On November 2-5, 2023, Eastman Opera Theatre (EOT) launches its 2023-24 season with A Double Bill: Mythology Through a New Lens, featuring two 21st-century operas by notable living composers Jake Heggie and Nkeiru Okoye. Heggie’s To Hell and Back (2006) and Okoye’s We’ve Got Our Eye on You (2016) mutually confront stories of redemption, gender roles, empowerment and desire, with feminist themes that women can connect to today. These operas will be performed in Kilbourn Hall, and both are sung in English with supertitles. Making his directorial debut as a new member of Eastman’s faculty, Pat Diamond shares “I am thrilled to have the opportunity to make a debut in a such a storied place, in the company of truly wonderful colleagues and students.” Associate Music Director for EOT Wilson Southerland conducts and is excited to work with musical styles that “run the gamut from Baroque to Broadway.”

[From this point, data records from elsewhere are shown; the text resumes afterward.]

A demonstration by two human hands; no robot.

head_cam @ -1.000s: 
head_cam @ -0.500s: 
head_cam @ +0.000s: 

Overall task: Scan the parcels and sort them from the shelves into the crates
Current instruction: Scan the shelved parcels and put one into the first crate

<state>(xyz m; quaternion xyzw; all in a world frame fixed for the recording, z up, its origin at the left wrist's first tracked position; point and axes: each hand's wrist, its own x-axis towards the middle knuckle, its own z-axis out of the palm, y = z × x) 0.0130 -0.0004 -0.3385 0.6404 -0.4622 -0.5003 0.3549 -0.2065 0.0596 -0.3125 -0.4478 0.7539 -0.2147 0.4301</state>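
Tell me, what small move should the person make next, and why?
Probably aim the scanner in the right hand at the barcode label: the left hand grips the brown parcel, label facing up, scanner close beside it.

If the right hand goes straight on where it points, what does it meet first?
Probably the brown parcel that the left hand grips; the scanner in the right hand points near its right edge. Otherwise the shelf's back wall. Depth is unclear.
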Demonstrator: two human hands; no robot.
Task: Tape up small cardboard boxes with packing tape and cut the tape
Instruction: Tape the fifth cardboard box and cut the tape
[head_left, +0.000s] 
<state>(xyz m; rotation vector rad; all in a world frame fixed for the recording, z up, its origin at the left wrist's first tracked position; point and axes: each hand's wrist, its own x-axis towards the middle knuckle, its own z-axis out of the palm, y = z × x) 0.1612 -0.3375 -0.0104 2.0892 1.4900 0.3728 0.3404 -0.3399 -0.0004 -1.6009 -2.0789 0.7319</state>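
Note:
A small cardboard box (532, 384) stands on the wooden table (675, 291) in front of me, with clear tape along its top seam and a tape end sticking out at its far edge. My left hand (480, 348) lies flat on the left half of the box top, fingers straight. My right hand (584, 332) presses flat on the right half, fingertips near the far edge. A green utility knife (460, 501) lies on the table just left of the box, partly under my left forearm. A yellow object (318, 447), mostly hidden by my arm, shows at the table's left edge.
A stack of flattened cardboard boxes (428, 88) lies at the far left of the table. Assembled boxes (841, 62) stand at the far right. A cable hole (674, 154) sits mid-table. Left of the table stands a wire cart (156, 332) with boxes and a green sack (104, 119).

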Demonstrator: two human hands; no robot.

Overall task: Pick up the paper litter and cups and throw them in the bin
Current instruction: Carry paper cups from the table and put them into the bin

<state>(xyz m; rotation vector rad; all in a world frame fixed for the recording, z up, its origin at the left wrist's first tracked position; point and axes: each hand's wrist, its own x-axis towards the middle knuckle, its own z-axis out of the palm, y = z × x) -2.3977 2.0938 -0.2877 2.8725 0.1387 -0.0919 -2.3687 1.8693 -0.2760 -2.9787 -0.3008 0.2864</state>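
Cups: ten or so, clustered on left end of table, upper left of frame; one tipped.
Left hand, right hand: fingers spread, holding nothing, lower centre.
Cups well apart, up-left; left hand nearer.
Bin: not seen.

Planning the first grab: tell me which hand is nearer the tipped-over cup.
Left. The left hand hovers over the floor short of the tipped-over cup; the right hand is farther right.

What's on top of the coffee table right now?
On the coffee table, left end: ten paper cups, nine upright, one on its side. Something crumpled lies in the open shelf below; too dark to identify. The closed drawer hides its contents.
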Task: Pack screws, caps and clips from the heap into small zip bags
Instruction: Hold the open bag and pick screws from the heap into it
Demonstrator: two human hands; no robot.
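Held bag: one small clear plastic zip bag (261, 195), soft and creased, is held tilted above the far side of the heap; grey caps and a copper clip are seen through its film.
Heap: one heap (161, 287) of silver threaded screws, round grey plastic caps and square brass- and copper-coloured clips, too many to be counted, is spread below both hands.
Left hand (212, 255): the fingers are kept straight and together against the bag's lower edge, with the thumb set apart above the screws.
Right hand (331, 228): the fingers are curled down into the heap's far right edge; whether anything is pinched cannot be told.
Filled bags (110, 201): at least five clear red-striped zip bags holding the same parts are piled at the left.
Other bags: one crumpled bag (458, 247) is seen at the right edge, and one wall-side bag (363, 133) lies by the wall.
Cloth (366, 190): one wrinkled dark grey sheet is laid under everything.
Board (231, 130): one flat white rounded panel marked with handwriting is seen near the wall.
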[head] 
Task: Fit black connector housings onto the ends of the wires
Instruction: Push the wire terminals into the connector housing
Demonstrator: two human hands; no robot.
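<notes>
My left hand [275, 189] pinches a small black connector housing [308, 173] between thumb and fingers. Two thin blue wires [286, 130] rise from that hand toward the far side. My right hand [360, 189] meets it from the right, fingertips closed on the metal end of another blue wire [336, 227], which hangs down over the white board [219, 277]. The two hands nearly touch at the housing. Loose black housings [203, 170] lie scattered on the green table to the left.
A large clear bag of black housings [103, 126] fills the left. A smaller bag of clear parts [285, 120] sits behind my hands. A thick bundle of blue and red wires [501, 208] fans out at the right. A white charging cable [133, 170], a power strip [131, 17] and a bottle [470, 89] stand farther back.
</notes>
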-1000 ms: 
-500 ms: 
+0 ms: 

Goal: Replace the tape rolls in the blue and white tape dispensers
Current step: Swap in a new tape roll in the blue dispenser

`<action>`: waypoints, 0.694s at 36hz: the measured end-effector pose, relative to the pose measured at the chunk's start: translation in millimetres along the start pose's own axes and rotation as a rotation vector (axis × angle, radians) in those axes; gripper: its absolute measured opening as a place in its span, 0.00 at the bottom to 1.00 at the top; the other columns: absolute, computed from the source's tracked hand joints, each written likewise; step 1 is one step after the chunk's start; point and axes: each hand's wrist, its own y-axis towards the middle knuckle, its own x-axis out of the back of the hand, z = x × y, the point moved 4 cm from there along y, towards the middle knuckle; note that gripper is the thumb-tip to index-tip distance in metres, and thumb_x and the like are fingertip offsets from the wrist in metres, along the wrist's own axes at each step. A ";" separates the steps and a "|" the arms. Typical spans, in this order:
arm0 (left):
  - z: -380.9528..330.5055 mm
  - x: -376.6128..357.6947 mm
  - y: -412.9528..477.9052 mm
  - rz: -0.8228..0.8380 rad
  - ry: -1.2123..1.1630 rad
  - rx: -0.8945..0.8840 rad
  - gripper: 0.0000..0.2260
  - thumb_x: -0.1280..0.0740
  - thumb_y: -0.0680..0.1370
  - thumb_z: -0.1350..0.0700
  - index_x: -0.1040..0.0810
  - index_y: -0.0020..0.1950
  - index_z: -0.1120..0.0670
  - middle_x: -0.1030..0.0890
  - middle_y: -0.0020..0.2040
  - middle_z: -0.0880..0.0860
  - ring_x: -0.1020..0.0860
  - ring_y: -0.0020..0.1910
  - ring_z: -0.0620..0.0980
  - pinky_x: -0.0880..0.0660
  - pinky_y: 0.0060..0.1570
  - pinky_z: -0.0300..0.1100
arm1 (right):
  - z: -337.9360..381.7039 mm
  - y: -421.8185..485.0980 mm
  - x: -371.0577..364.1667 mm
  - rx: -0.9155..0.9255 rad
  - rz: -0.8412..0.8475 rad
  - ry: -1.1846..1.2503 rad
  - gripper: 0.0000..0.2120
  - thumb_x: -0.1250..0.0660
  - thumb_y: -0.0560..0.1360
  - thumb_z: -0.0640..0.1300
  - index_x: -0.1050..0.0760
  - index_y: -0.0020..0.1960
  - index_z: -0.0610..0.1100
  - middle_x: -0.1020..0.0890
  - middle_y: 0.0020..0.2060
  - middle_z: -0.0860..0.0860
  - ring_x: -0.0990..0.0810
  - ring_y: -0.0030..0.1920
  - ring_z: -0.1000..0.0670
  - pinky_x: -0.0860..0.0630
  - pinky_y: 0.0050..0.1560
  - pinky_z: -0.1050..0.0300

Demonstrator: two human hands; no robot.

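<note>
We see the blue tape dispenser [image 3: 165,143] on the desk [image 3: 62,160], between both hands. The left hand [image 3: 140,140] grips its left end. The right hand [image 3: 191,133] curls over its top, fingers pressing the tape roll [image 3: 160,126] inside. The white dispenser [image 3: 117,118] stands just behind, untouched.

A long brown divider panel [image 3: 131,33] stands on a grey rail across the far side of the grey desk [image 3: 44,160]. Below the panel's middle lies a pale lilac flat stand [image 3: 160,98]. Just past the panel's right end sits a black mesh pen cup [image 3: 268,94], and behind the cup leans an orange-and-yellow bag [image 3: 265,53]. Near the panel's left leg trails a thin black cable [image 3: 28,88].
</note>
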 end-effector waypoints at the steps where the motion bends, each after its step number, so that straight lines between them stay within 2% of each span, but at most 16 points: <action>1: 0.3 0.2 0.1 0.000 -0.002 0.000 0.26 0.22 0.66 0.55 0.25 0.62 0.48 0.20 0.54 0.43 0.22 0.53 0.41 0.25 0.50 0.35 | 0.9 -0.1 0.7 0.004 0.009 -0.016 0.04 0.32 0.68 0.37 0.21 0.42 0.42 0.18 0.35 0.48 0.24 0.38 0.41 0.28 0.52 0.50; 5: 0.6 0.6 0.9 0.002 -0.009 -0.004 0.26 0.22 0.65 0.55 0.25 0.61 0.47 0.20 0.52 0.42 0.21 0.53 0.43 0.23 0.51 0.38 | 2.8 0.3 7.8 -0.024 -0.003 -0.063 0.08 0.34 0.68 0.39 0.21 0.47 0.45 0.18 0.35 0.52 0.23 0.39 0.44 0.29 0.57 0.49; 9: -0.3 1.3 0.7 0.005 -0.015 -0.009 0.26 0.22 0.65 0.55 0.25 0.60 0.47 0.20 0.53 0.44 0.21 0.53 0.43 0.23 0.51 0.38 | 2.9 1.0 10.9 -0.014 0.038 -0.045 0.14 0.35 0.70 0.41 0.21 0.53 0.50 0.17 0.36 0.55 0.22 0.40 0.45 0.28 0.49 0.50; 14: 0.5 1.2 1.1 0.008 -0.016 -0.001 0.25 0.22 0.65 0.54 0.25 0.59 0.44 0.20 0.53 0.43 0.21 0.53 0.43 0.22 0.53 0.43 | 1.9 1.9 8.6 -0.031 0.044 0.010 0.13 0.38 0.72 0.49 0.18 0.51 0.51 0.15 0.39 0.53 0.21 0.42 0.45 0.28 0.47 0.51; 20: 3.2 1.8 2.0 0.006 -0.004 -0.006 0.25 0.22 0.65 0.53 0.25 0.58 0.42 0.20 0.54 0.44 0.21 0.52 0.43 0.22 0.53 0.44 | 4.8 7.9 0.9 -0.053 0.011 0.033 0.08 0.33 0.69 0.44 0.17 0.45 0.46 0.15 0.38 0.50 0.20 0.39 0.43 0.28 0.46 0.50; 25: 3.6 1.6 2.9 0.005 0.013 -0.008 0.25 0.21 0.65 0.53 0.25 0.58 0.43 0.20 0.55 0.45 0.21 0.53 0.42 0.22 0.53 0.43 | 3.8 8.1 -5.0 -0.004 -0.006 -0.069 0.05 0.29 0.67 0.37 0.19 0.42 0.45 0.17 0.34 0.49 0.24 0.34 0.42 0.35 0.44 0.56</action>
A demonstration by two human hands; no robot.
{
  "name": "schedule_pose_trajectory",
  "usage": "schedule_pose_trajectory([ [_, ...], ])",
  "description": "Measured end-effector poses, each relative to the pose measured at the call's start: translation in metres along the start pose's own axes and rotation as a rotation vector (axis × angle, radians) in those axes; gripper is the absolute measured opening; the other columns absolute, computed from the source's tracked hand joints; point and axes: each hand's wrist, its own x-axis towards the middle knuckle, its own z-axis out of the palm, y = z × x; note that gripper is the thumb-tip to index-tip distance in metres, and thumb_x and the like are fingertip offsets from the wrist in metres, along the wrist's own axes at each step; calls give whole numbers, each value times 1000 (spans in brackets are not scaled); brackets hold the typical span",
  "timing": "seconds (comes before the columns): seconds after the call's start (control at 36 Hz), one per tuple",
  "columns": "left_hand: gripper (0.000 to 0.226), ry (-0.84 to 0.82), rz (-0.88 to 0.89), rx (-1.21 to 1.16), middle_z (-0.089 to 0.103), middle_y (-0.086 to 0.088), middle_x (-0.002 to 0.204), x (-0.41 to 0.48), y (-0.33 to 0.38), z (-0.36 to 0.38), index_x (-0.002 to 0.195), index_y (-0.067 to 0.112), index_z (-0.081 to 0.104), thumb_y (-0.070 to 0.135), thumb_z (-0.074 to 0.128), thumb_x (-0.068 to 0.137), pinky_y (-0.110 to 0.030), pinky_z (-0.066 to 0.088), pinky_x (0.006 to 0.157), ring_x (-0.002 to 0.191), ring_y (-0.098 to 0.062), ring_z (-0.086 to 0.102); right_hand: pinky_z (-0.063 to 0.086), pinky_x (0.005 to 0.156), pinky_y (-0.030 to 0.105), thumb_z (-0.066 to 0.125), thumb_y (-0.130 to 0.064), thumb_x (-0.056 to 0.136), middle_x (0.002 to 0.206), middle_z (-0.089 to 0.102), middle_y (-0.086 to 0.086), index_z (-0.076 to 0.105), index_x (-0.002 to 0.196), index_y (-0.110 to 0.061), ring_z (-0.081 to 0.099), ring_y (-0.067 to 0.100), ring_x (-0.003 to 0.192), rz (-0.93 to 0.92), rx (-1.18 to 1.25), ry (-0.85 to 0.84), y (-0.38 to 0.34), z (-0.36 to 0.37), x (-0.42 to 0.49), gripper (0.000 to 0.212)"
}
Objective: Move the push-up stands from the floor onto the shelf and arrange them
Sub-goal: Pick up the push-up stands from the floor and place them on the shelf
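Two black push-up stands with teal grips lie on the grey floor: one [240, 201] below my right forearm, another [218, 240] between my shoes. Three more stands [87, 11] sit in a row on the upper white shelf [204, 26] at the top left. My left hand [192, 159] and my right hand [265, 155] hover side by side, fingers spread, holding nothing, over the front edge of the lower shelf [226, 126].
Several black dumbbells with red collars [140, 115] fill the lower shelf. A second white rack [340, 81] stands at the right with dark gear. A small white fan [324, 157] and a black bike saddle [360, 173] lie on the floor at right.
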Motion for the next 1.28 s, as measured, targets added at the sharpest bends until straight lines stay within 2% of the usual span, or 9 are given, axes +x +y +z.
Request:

To Hell and Back, with music by Heggie and libretto by Gene Scheer, contains a 40-minute score reflective of music by Britten, Bernstein and Copland. Utilizing Baroque sounds alongside modern musical language, the story is inspired by the myth of Persephone and told in five scenes by a cast of two. Focused on the relationship between a woman, Anne, and her daughter-in-law, Stephanie, the story revolves around the shattering acknowledgement that Stephanie is a victim of spousal abuse at the hands of Anne’s son.
We’ve Got Our Eye on You, composed by Okoye with a libretto by David Cote, “delivers a humorous but uplifting message about giving in to desire prematurely…It challenges today’s ‘hookup’ phenomenon that is especially pervasive amongst teens and college students,” according to Okoye. This amusing, 60-minute vaudevillian show employs a brand of humor that is similar to Monty Python’s. It turns the Greek myth of Perseus on its ear and is based on the story of the Graeae (Grey) Sisters, who share an eye (hence the title).
Pulling inspiration from Route 66 and neon signs, motels and diners, the tone of this performance will apply country-western aesthetics to mythological themes. The director and EOT production team chose to set both operas in a diner on a dusty road in the American desert, as opposed to ancient Greece, because there are food themes in each, and they wanted to create an environment where, as Diamond puts it, “you can tell stories and have community, because both those things are important to both pieces.” He continues, “We liked the idea of setting the performance in a desert, like it’s on this long highway in small, isolated places.”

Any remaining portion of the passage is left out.